Thanks for the sharing the log. I have a few questions

  1. What is the batch size?
  2. It seems the train ran smoothly for 2500 steps without OOM. Is this correct? This is surprising because in my experience OOMs occur within the first 2 or 3 steps since memory usage of DL is quite stable.
  3. What is the meaning of this message that appears before the stack trace: Finished train_NN()
  4. Can you please add the following lines before each iteration? I am curious whether this is memory fragmentation.
        gc.collect()
        torch.cuda.empty_cache()
buttercutter commented 2 years ago

I have attached all the relevant source files here

  1. batch size = 4

  2. Yes, ran smoothly for train_NN() before train_architecture(). Remember this is a bi-level optimization (See algorithm 1).

  3. Do we need to take care of the log snippet before Finished train_NN() since the issue is inside train_architecture() which is executed after Finished train_NN() ?

  4. Let me do as you suggested. Might I ask if this is to be put inside /usr/local/lib/python3.7/dist-packages/torch/nn/functional.py ? Is it to be put before or after ret = y_hard - y_soft.detach() + y_soft ?

buttercutter commented 2 years ago

@tjruwase

If you checked the modified gdas.py with your suggestion with the CUDA oom error log , can I imply that it is not due to memory fragmentation as you had suggested earlier ?

Please advise.

tjruwase commented 2 years ago

Thanks for sharing the code and log. I agree that this is probably not a memory fragmentation issue. Also, you can remove the logging in train_NN() as that runs fine and the failure is in train_architecture().

Also, I think the following log that you collected from gumbel_softmax() might have the explanation; sorry for not realizing this earlier

image

Let's also combine with the OOM message:

image

There are two things to notice here:

  1. The Max_CA is 14GB before the code.
  2. The total GPU memory available to the process is 14.76GB, not the total 16GB.

This is already an OOM condition that was lucky not to have failed earlier, because any attempt to allocate even a small amount of intermediate memory, like 20MB in this case is sufficient to cause a failure.

I don't yet see the cause of this high memory usage. But it seems to me that the memory profile of train_NN() is very different from train_architecture(), do you agree?

buttercutter commented 2 years ago

I cannot comment on the memory pattern for train_architecture() because its execution path was terminated due to oom in its first epoch.

train_NN() itself already consumed about 14GB of GPU memory, strange. Is it not the purpose of deepspeed to make sure that any function execution path will not consume this much GPU memory ?

Please suggest any possible solution in this particular case.
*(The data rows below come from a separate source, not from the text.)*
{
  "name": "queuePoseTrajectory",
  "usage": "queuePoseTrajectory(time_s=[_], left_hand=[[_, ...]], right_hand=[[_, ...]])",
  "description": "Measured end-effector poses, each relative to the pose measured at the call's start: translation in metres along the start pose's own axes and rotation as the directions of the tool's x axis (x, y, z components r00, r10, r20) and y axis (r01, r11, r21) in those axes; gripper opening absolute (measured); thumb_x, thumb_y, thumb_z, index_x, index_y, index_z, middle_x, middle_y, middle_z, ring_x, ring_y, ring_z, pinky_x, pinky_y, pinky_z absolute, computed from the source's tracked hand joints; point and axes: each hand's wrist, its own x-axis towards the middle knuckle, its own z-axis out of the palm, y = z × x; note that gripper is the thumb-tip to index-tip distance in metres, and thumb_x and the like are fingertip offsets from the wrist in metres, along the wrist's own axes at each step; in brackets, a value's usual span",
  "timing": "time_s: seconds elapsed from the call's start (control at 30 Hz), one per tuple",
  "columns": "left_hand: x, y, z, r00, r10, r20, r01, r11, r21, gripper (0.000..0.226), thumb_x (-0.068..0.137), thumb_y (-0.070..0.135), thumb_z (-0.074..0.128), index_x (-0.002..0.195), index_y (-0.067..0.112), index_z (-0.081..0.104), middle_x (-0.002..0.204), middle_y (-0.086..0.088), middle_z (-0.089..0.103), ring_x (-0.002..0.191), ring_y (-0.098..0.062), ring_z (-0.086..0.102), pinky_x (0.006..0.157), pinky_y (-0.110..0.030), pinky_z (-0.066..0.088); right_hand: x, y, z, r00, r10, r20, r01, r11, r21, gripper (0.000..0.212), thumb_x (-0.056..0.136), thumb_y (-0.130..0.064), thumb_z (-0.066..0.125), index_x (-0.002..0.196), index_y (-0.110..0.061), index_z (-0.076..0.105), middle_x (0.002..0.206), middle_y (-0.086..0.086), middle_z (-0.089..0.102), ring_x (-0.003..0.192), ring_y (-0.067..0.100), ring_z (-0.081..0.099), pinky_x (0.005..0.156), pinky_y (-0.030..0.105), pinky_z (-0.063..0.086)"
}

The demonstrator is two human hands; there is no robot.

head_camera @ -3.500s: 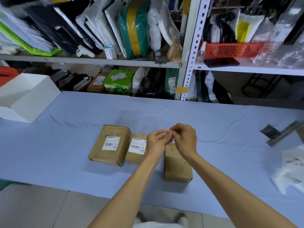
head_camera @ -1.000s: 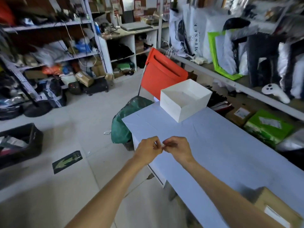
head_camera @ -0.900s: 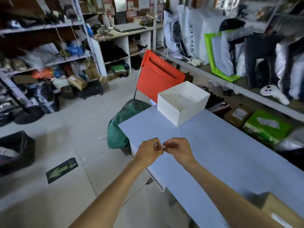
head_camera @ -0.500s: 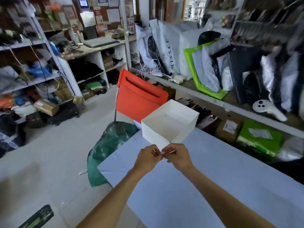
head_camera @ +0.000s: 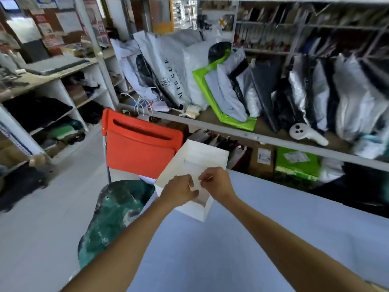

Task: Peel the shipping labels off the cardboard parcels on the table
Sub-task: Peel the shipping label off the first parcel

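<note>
While left grip [head_camera: 179, 191], right grip [head_camera: 216, 182] pinch label [head_camera: 195, 183] over box [head_camera: 205, 149]: blue table [head_camera: 231, 249] (shelves [head_camera: 242, 136] behind).

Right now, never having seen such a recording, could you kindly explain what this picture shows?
There is no machine: a person wears a camera on the head, looking down at their own bare arms. The left hand and right hand pinch a small pale scrap, probably a peeled label, over an open white box. The box stands near the end of a table covered in blue cloth. Beyond it is a red chair.
</note>
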Motion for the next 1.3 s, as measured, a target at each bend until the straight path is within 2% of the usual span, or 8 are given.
queuePoseTrajectory(time_s=[0.1, 0.2, 0.5, 0.7, 0.83, 0.97, 1.13, 1.3], left_hand=[[0.018, 0.001, -0.024, 0.996, 0.087, 0.034, -0.093, 0.951, 0.295, 0.039, 0.086, 0.038, 0.061, 0.117, 0.015, 0.054, 0.117, -0.004, 0.060, 0.106, -0.024, 0.057, 0.085, -0.034, 0.046], [0.034, 0.002, -0.041, 0.992, 0.123, 0.023, -0.122, 0.914, 0.387, 0.039, 0.091, 0.036, 0.056, 0.122, 0.013, 0.051, 0.124, -0.007, 0.057, 0.111, -0.026, 0.055, 0.088, -0.036, 0.045], [0.045, -0.002, -0.056, 0.993, 0.116, 0.016, -0.114, 0.928, 0.356, 0.036, 0.092, 0.034, 0.055, 0.121, 0.013, 0.054, 0.126, -0.007, 0.055, 0.112, -0.028, 0.053, 0.085, -0.034, 0.044], [0.042, -0.003, -0.051, 0.994, 0.099, 0.042, -0.108, 0.937, 0.332, 0.032, 0.092, 0.035, 0.054, 0.117, 0.015, 0.056, 0.122, -0.006, 0.057, 0.108, -0.027, 0.055, 0.084, -0.034, 0.045], [0.039, 0.009, -0.039, 0.987, 0.144, 0.075, -0.160, 0.947, 0.277, 0.029, 0.090, 0.032, 0.057, 0.113, 0.014, 0.058, 0.119, -0.006, 0.060, 0.106, -0.025, 0.056, 0.080, -0.031, 0.044], [0.035, 0.029, -0.013, 0.971, 0.174, 0.165, -0.213, 0.942, 0.261, 0.026, 0.089, 0.029, 0.059, 0.110, 0.013, 0.060, 0.117, -0.007, 0.061, 0.104, -0.025, 0.057, 0.078, -0.030, 0.044], [0.018, 0.074, 0.026, 0.946, 0.237, 0.222, -0.287, 0.929, 0.234, 0.019, 0.090, 0.025, 0.058, 0.104, 0.014, 0.064, 0.108, -0.005, 0.066, 0.090, -0.022, 0.061, 0.079, -0.031, 0.049], [-0.025, 0.137, 0.081, 0.891, 0.324, 0.317, -0.392, 0.902, 0.180, 0.008, 0.087, 0.024, 0.056, 0.092, 0.020, 0.061, 0.103, -0.001, 0.063, 0.095, -0.022, 0.059, 0.083, -0.036, 0.052]], right_hand=[[0.027, -0.012, 0.004, 0.999, -0.031, -0.031, 0.027, 0.994, -0.107, 0.026, 0.083, 0.008, 0.055, 0.092, -0.006, 0.075, 0.100, 0.006, 0.073, 0.092, 0.019, 0.066, 0.081, 0.023, 0.049], [0.051, -0.024, 0.009, 0.995, -0.088, 0.044, 0.096, 0.966, -0.240, 0.026, 0.093, -0.005, 0.048, 0.098, -0.004, 0.073, 0.108, 0.011, 0.072, 0.101, 0.032, 0.063, 0.092, 0.038, 0.049], [0.068, -0.035, 0.003, 0.994, -0.050, 0.094, 0.077, 0.947, -0.311, 0.032, 0.100, -0.018, 0.042, 0.075, -0.002, 0.056, 0.092, 0.022, 0.066, 0.091, 0.039, 0.058, 0.075, 0.041, 0.045], [0.054, -0.025, -0.014, 0.989, 0.042, 0.144, 0.012, 0.935, -0.355, 0.037, 0.099, -0.031, 0.046, 0.106, -0.002, 0.068, 0.111, 0.014, 0.066, 0.105, 0.032, 0.059, 0.088, 0.040, 0.049], [0.037, -0.018, -0.025, 0.974, 0.133, 0.181, -0.064, 0.937, -0.343, 0.051, 0.103, -0.041, 0.038, 0.064, -0.009, 0.048, 0.073, 0.007, 0.054, 0.075, 0.026, 0.053, 0.065, 0.032, 0.037], [0.007, -0.012, -0.045, 0.965, 0.197, 0.175, -0.140, 0.945, -0.295, 0.055, 0.102, -0.045, 0.036, 0.060, -0.011, 0.045, 0.061, 0.004, 0.046, 0.058, 0.017, 0.045, 0.053, 0.027, 0.031], [-0.048, 0.015, -0.088, 0.957, 0.263, 0.123, -0.208, 0.917, -0.340, 0.054, 0.103, -0.046, 0.034, 0.059, -0.014, 0.040, 0.062, 0.002, 0.043, 0.057, 0.014, 0.042, 0.053, 0.027, 0.027], [-0.119, 0.071, -0.149, 0.925, 0.377, 0.049, -0.333, 0.866, -0.373, 0.055, 0.100, -0.053, 0.036, 0.068, -0.009, 0.046, 0.075, 0.009, 0.053, 0.075, 0.028, 0.052, 0.068, 0.036, 0.039]])
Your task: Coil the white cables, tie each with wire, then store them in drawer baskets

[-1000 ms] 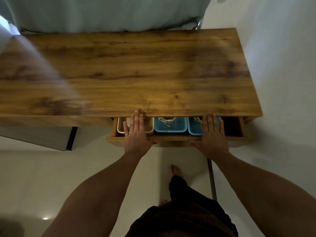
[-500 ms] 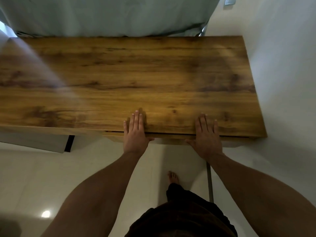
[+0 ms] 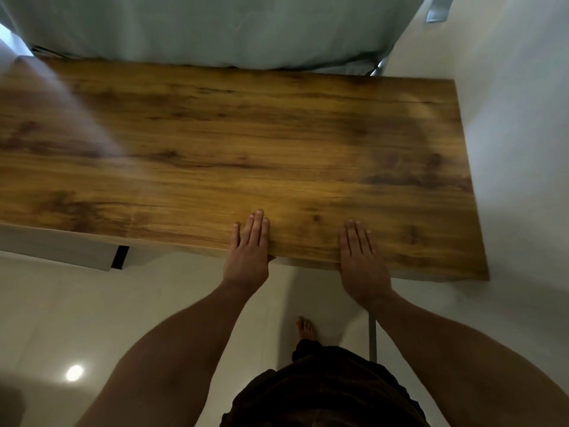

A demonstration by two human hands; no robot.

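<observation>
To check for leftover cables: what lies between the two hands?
Only bare desk top lies between the left hand and the right hand, as the head view shows.

Wooden desk top (image 3: 215,155); pale curtain (image 3: 200,26) behind; white floor (image 3: 61,318).

Nothing can be read here: no text, label, brand, number or sign shows.
</observation>
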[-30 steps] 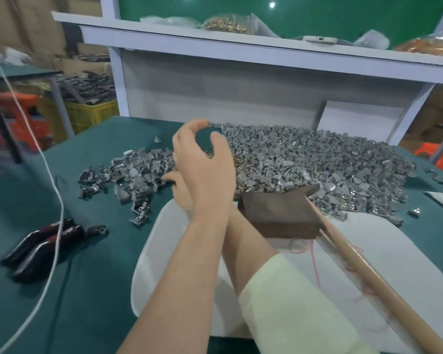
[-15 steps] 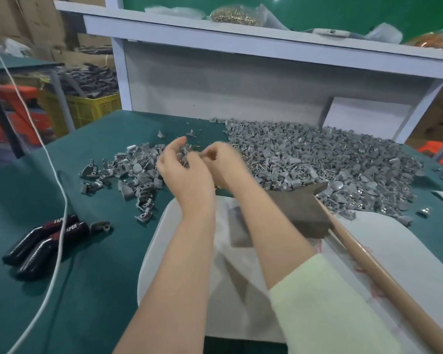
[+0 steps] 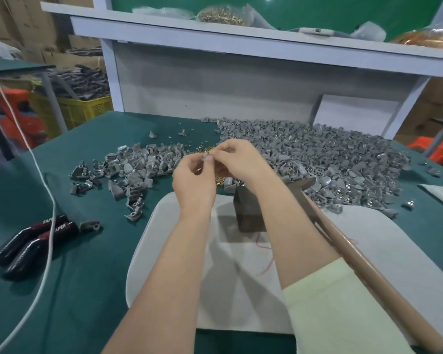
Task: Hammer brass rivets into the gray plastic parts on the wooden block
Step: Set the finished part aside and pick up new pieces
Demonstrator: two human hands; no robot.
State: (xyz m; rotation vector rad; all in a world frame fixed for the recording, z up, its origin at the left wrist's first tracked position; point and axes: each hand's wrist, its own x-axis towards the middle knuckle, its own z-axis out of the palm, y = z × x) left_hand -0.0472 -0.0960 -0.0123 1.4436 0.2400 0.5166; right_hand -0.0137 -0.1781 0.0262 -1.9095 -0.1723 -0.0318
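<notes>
Just behind the wooden block [image 3: 248,213], the fingertips [image 3: 219,153] of both hands meet, curled in and pinching one small gray part [image 3: 205,157] between them. Whether a rivet sits in it is too small to tell. The left hand [image 3: 193,185] and right hand [image 3: 241,159] hover over loose brass rivets [image 3: 219,178] just left of the block. The hammer [image 3: 356,254] rests its head on the block. Gray parts [image 3: 330,154] are heaped behind it, and a white mat [image 3: 164,251] lies under it.
</notes>
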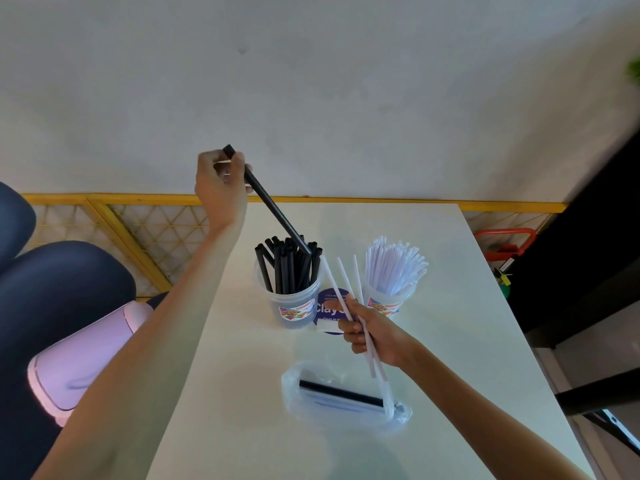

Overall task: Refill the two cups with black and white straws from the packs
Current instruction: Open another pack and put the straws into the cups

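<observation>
Fingers of my left hand (221,188) are curling round one black straw (273,209) left of the frame's centre, and its lower tip is dipping among the bunch of black straws (285,271) standing in the clear cup (294,308) at mid-frame. My right hand (370,332), just below centre, is pinching three white straws (341,282) that are fanning upward between the two cups. The second cup (384,304), just right of the first, is holding a full spray of white straws (394,268). A plastic pack (346,403) is lying on the white table (485,323) in the lower middle, showing a dark straw inside. A purple round label (330,297) is sitting between the cups.
</observation>
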`<state>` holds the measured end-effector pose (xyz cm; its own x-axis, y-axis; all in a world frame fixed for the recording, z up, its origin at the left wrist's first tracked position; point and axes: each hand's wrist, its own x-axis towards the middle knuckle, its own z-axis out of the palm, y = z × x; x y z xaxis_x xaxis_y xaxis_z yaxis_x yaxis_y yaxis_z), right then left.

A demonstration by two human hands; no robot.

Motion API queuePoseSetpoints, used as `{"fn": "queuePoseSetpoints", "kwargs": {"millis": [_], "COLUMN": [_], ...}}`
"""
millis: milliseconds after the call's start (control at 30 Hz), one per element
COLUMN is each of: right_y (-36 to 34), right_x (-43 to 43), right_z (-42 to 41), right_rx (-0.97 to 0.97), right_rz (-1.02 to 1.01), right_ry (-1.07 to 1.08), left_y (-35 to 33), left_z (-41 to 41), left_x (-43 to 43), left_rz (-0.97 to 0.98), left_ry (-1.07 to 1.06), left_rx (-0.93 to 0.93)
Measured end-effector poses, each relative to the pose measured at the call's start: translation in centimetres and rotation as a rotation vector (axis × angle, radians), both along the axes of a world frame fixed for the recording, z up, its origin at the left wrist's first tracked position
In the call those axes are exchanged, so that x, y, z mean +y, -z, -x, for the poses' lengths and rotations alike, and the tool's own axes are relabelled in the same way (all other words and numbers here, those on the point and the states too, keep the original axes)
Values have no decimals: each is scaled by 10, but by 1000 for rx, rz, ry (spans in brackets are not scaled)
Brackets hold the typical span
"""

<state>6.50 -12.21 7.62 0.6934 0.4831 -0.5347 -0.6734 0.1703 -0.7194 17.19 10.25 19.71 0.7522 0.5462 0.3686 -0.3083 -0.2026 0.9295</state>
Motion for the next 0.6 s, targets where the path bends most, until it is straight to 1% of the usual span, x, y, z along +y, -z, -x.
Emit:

tjruwase commented 2 years ago

I think you misunderstood my point, so let me restate:

  1. The memory log contains 4 numbers: memory consumed by model is labelled MA while memory consumed by PyTorch cache allocator is Max_CA. Please see here for further discussion of CUDA memory management.
  2. train_NN() consumes just 0.2GB, see the screenshot below of the log at the end of train_NN() image
  3. The model memory consumption in train_architecture() just before crash is 12.34GB. Since this happening during forward it indicates activation memory consumption. image
  4. As I said earlier, are two major sources of memory consumption in model training. In this case, activation memory consumption seems to be the problem, and ZeRO is not designed for that. So, you need activation checkpointing. This is why it is important to understand the memory pattern of the execution.

Hope that is helpful.

buttercutter commented 2 years ago

In this case then, I will proceed with the use of activation checkpointing.

It seems that you are right about the difficulty of implementing custom forward function with activation checkpointing given that my current model architecture is based on network architecture search approach, where there are multiple parallel edges (different types of NN operations) between two computation nodes.

How would I start in this case ?

buttercutter commented 2 years ago

@tjruwase could you guide on how to properly wrap the forward function caller around deepspeed activation check pointing code ?

buttercutter commented 1 year ago

@tjruwase

Since custom forward function with activation checkpointing is a bit difficult to implement in my code, would gradient accumulation trick helps instead ?

This jax code is modified from original huggingface version

        if len(accumulated_gradients) < training_args.gradient_accumulation_steps:
            accumulated_gradients.append(grad)
            new_state = state
        else:
            grad = jax.tree_multimap(lambda *x: jnp.sum(jnp.stack(x), axis=0), *accumulated_gradients)
            new_state = state.apply_gradients(grads=grad, dropout_rng=new_dropout_rng)
            accumulated_gradients = []

image

tjruwase commented 1 year ago

Yes, you can also use gradient accumulation, but it won't get the same throughput as a larger batch size. You should add gradient_accumulation_steps to ds_config, as disccused here.

buttercutter commented 1 year ago

@tjruwase Gradient accumulation trick is going to use up more memory, so it will not solve the OOM issue.

I still need to code the custom forward function for enabling activation checkpointing.

buttercutter commented 1 year ago

@tjruwase

If you look at the following actual forward function that I need to modify or customize for gradient checkpointing, you would notice that it does not really return something similar to your hidden_states, moe_losses tuple.

So, how would I make use of mpu.checkpoint() function in this particular case ?

Is torch.utils.checkpoint alright with checkpointing using values other than losses ?

     # self-defined initial NAS architecture, for supernet architecture edge weight training
     def forward_edge(self, x):
         self.__freeze_f()
         self.__unfreeze_w()

         # Refer to GDAS equations (5) and (6)
         # if one_hot is already there, would summation be required given that all other entries are forced to 0 ?
         # It's not required, but you don't know, which index is one hot encoded 1.
         # https://pytorch.org/docs/stable/nn.functional.html#gumbel-softmax
         # See also https://github.com/D-X-Y/AutoDL-Projects/issues/10#issuecomment-916619163

         gumbel = F.gumbel_softmax(x, tau=TAU_GUMBEL, hard=True)
         chosen_edge = torch.argmax(gumbel, dim=0)  # converts one-hot encoding into integer

         return chosen_edge